Each line starting at the one that contains "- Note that" and ending at the one that contains "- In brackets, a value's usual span" must be returned exactly, and the rest of the listing is left out.

┌──

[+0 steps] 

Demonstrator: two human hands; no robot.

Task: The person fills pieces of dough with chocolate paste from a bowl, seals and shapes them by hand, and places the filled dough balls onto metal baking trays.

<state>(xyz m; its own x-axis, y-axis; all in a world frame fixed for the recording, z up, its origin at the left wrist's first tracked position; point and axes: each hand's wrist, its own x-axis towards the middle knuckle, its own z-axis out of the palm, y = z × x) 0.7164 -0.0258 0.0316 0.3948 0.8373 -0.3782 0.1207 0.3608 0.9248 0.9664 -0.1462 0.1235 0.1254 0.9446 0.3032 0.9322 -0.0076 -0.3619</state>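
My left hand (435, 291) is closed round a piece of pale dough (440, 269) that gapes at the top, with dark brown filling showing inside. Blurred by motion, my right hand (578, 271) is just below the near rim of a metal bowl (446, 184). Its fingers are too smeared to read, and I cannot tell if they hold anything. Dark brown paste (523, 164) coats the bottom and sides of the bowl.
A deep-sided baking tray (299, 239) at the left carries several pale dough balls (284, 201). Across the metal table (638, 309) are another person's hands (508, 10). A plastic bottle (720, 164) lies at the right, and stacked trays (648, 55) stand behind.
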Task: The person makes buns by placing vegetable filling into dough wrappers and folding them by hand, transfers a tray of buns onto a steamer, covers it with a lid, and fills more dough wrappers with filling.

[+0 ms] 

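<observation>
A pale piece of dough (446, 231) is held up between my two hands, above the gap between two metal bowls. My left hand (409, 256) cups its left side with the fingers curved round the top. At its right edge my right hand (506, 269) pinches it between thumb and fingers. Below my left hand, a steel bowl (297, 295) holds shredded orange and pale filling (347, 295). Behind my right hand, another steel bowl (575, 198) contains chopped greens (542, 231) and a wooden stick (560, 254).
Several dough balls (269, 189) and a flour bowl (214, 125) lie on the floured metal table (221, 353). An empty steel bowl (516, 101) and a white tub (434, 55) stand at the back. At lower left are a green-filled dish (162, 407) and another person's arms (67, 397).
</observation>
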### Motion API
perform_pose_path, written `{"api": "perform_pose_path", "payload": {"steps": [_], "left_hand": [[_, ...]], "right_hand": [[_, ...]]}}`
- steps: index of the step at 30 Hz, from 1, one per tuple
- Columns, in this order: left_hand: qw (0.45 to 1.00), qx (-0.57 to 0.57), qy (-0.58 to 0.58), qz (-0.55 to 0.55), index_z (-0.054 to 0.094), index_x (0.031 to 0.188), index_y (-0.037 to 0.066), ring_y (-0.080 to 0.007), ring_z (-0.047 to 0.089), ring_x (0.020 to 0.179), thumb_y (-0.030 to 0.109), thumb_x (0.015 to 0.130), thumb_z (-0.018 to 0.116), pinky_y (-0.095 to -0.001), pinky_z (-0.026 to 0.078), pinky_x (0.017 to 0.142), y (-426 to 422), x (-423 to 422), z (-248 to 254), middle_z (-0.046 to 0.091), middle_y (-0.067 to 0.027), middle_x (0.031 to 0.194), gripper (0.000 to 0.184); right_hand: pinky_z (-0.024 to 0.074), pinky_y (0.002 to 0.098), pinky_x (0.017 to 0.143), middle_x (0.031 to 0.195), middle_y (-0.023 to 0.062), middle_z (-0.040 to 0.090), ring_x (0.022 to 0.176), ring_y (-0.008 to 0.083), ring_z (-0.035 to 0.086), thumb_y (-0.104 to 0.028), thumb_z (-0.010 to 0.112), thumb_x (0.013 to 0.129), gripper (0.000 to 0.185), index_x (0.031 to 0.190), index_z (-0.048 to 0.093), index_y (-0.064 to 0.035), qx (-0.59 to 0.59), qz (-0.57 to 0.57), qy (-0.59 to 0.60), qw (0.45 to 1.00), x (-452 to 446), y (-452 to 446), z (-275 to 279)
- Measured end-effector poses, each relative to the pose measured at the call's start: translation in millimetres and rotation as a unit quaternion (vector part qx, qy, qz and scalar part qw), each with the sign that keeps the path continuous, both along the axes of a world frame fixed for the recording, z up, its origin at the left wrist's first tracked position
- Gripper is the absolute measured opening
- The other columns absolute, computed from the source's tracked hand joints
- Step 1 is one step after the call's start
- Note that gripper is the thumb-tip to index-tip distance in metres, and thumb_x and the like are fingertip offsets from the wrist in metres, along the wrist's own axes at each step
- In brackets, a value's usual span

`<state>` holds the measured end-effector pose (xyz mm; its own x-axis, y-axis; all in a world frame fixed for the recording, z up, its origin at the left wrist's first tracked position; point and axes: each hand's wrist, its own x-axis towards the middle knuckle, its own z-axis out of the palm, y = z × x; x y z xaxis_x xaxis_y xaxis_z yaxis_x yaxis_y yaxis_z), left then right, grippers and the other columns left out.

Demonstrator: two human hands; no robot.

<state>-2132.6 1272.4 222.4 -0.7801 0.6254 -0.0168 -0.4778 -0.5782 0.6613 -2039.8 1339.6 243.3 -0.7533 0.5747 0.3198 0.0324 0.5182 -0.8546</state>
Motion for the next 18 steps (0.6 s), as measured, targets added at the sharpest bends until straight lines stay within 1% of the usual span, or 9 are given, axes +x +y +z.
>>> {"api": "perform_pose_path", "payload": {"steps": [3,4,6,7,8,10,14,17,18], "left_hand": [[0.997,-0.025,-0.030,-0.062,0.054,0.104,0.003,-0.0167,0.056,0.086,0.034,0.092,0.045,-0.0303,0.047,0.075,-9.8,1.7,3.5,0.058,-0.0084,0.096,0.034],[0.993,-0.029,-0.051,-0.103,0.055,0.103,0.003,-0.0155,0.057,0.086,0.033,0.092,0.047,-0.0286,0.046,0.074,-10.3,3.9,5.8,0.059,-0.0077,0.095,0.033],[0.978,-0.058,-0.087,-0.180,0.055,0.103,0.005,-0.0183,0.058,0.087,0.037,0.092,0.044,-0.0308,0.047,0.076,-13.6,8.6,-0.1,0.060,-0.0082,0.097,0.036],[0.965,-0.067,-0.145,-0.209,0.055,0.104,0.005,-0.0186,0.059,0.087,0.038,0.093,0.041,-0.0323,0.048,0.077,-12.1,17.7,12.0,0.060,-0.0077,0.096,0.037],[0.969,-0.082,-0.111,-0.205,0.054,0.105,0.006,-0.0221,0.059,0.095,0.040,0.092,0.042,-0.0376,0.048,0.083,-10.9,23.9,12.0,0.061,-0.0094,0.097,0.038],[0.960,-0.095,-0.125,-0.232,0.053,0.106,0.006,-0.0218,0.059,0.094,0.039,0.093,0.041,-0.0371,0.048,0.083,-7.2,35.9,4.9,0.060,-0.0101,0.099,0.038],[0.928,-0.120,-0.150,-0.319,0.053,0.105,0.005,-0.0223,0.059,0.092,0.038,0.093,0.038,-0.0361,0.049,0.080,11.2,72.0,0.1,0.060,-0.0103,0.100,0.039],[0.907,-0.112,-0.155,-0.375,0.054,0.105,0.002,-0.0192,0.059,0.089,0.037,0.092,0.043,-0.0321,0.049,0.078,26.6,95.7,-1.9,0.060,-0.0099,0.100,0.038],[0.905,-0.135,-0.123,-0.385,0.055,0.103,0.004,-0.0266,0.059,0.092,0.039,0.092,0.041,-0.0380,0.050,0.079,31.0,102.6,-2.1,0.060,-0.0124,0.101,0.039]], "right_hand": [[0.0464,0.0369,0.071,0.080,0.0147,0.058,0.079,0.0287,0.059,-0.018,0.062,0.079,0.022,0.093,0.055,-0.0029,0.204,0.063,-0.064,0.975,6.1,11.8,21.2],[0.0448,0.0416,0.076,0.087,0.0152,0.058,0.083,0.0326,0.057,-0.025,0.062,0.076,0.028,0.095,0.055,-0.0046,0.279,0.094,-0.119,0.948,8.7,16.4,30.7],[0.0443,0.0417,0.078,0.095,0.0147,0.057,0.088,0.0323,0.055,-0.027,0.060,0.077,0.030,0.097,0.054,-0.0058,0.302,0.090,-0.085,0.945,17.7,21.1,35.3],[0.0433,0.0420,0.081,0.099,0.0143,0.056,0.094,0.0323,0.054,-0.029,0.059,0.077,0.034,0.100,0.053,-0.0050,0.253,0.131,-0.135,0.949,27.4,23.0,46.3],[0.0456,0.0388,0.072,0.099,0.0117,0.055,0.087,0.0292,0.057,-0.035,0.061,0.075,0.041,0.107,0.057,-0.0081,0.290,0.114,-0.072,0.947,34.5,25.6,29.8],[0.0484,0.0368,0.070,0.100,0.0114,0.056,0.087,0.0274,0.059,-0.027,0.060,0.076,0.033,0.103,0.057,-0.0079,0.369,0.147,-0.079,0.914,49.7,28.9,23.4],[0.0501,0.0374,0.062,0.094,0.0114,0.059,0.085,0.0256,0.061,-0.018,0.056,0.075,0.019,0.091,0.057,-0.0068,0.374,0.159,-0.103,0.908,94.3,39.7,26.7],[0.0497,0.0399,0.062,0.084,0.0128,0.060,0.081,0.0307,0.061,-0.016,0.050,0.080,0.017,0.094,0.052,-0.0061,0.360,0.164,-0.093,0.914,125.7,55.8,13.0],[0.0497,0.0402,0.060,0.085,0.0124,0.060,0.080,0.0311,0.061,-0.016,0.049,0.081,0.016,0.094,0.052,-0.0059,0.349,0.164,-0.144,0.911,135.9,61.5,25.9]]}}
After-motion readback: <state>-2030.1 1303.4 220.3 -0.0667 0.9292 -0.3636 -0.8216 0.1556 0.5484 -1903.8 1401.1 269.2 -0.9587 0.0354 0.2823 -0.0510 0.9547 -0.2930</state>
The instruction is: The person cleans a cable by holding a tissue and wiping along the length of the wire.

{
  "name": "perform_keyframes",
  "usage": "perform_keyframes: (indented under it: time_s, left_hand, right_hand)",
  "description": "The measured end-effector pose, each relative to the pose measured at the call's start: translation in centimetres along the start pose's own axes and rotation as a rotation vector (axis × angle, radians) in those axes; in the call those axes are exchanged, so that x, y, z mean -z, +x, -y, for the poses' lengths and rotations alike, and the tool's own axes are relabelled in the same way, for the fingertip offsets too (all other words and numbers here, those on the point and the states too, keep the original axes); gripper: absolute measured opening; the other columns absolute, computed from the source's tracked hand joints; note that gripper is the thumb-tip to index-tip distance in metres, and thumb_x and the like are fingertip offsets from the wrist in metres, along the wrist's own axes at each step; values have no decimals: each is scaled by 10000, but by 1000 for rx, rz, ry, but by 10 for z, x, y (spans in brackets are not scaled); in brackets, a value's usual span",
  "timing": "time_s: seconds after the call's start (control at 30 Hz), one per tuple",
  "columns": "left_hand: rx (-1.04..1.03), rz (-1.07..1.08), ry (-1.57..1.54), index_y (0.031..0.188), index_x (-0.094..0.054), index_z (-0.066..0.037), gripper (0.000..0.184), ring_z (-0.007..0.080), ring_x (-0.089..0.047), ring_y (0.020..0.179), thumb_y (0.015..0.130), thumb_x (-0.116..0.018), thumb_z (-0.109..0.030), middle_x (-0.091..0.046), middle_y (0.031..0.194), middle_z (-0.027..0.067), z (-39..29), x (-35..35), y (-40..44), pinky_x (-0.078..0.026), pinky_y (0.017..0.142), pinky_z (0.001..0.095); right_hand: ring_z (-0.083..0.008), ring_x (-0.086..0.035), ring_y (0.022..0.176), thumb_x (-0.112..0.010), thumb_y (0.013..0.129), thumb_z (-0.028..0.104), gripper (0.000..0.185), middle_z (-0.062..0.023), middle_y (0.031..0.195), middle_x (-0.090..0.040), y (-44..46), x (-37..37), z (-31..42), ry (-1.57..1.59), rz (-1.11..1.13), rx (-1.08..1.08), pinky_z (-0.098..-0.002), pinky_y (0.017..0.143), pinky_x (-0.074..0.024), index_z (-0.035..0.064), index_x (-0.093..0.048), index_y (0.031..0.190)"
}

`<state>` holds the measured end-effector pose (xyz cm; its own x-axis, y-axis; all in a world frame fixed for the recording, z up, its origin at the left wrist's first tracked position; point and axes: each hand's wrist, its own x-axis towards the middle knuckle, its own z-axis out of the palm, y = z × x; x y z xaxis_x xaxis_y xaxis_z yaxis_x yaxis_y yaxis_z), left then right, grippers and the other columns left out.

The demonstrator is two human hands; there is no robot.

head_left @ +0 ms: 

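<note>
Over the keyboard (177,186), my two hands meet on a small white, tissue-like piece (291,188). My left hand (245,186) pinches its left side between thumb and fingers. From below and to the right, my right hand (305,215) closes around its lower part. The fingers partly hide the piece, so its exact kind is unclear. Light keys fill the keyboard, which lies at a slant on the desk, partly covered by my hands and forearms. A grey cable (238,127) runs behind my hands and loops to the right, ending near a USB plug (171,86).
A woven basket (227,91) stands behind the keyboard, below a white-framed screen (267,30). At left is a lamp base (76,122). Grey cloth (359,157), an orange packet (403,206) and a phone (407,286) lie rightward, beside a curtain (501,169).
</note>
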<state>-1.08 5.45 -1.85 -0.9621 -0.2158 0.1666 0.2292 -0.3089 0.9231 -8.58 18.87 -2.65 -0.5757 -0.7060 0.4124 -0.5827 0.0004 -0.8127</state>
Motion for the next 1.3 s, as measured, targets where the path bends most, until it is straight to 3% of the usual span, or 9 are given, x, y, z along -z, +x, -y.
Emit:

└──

## Result for this task
- Note that gripper is the thumb-tip to index-tip distance in metres, and thumb_x and the like are fingertip offsets from the wrist in metres, along the wrist's own axes at each step
- In brackets, a value's usual span

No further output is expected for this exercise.